As many women discover during their pregnancy, childbirth is complicated. There’s much to discuss ahead of delivery, such as where you want to have the baby to who you want with you in the room. You’ll also have to decide how you would prefer to give birth as there are several different methods.
The most important decision is choosing between a C-section or vaginal birth, and being mentally and physically prepared for your preferred option. Many mothers-to-be find it useful to chat with a midwife and create a birth plan well ahead of going into labour. They’ll be able to recommend the safest course of action based on your personal situation and answer any questions you may have.
This article looks into the C-section procedure: what’s involved, when it’s recommended, and the benefits and risks. Understanding this will help you to make an informed childbirth arrangement.
What is a C-section?
A C-section, properly termed caesarean section, is an operation. A cut is made across the bikini line so that the baby can be lifted directly from the womb rather than entering the birth canal.
As it is a surgical procedure, caesarean sections are only available to those giving birth in the hospital.
Why are C-sections performed?
A caesarean section can be elective (pre-arranged) or decided on the day in an emergency situation. As with any major surgery, there are risks involved with having a C-section, so it should only be performed if it’s the safest course of action.
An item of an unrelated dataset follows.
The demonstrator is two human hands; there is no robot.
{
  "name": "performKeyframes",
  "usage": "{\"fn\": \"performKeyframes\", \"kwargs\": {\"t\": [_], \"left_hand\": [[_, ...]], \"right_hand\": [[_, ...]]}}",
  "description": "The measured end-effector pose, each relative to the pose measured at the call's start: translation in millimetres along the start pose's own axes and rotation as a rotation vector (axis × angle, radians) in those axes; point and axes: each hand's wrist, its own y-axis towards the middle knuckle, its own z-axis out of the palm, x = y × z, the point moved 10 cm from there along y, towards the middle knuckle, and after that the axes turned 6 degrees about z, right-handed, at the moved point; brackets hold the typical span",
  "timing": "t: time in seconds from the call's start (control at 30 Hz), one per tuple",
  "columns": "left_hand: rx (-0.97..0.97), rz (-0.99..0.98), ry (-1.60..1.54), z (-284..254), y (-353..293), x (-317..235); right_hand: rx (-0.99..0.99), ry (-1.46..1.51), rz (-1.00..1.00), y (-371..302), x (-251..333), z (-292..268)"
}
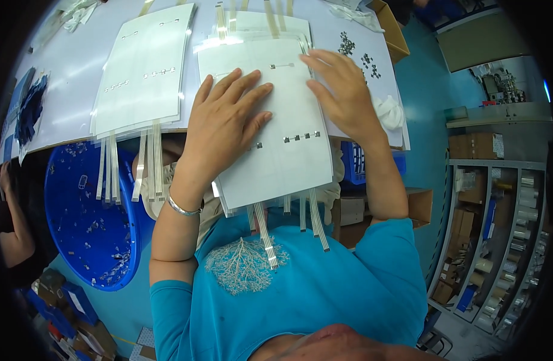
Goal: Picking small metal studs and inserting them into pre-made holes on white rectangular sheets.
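A stack of white sheets (270,168) lies in front of me at the table's near edge, overhanging toward my body. Small dark metal pieces sit in a row (301,138) on the top sheet, and a single one is higher up. Thin striped ribbon tails (265,237) hang from the stack's near end. My left hand (225,117) rests on the left part of the top sheet with its fingers spread. Over the upper right edge of the stack is my right hand (344,93), fingers apart and nothing visible in them; whether its fingertips touch the sheet, I cannot tell.
Left of me lies another stack of white sheets (141,66) with ribbon tails. Loose small metal pieces (368,63) are scattered at the table's right, near a crumpled white cloth (389,113). A blue tub (86,228) stands below the table's left side; shelves (499,240) stand right.
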Motion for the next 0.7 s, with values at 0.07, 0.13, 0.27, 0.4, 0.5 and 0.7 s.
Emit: {"fn": "performKeyframes", "kwargs": {"t": [0.07,0.13,0.27,0.4,0.5,0.7], "left_hand": [[0.008,0.000,-0.005,-0.6,-0.1,-1.0],[0.052,-0.017,0.038,3.9,2.3,5.8],[0.004,0.007,0.054,7.6,13.2,12.6],[0.024,0.000,0.044,10.1,15.6,14.9],[0.012,-0.003,0.069,10.7,13.5,15.4],[0.023,0.013,0.037,10.2,16.5,11.7]], "right_hand": [[-0.009,0.082,0.055,-23.4,3.3,-21.1],[-0.048,0.141,0.104,-46.7,7.7,-34.8],[-0.060,0.217,0.165,-82.8,11.6,-30.9],[-0.078,0.180,0.136,-85.9,12.2,-22.7],[-0.064,0.099,0.060,-84.0,16.8,-17.7],[-0.049,-0.110,0.014,-79.2,39.7,-17.0]]}}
Pre-planned C-sections can be recommended if:
- You have a low-lying placenta
- You have pre-eclampsia (pregnancy-related high blood pressure)
- You are expecting twins who share a placenta
- You are expecting more than two babies
An unplanned C-section will be pursued if traditional birth would put you or your baby in danger. Examples include:
- Your baby is in the breech position and can’t be turned
- Your baby is losing oxygen and nutrients
- Your labour isn’t progressing
- You’re losing too much blood
Your doctor and midwife must discuss the process of a C-section with you before it’s performed, otherwise, you may be entitled to make a medical negligence claim if avoidable harm is caused.
The benefits and risks
The main benefit of having a C-section is that it’s more straightforward than vaginal birth. When it’s elective, you can choose the date and time and have the whole thing over and done with in an hour. You’re also awake during the procedure which means you can see your baby immediately.
Given that a caesarean section is a major surgery, there are risks of blood loss as well as blood clots and infection following the procedure. Women who’ve had a C-section also usually have a longer recovery period than those who give birth vaginally, which means an extended hospital stay.
A rising trend for C-sections
There’s much debate about C-sections. The official World Health Organisation advice is that they should be a last resort, but caesarean sections are a rising trend in the UK and the procedure is used in around a third of deliveries. Just half of these are emergency operations, which means that increasingly women are choosing to or being recommended a C-section as the safest delivery option.
Whether you have a C-section or a traditional vaginal birth, being well-informed ahead of time will keep you feeling calm on the day. Trust in the advice of the medical professionals around you and remember that they will prioritise your health and the safety of your baby every step of the way.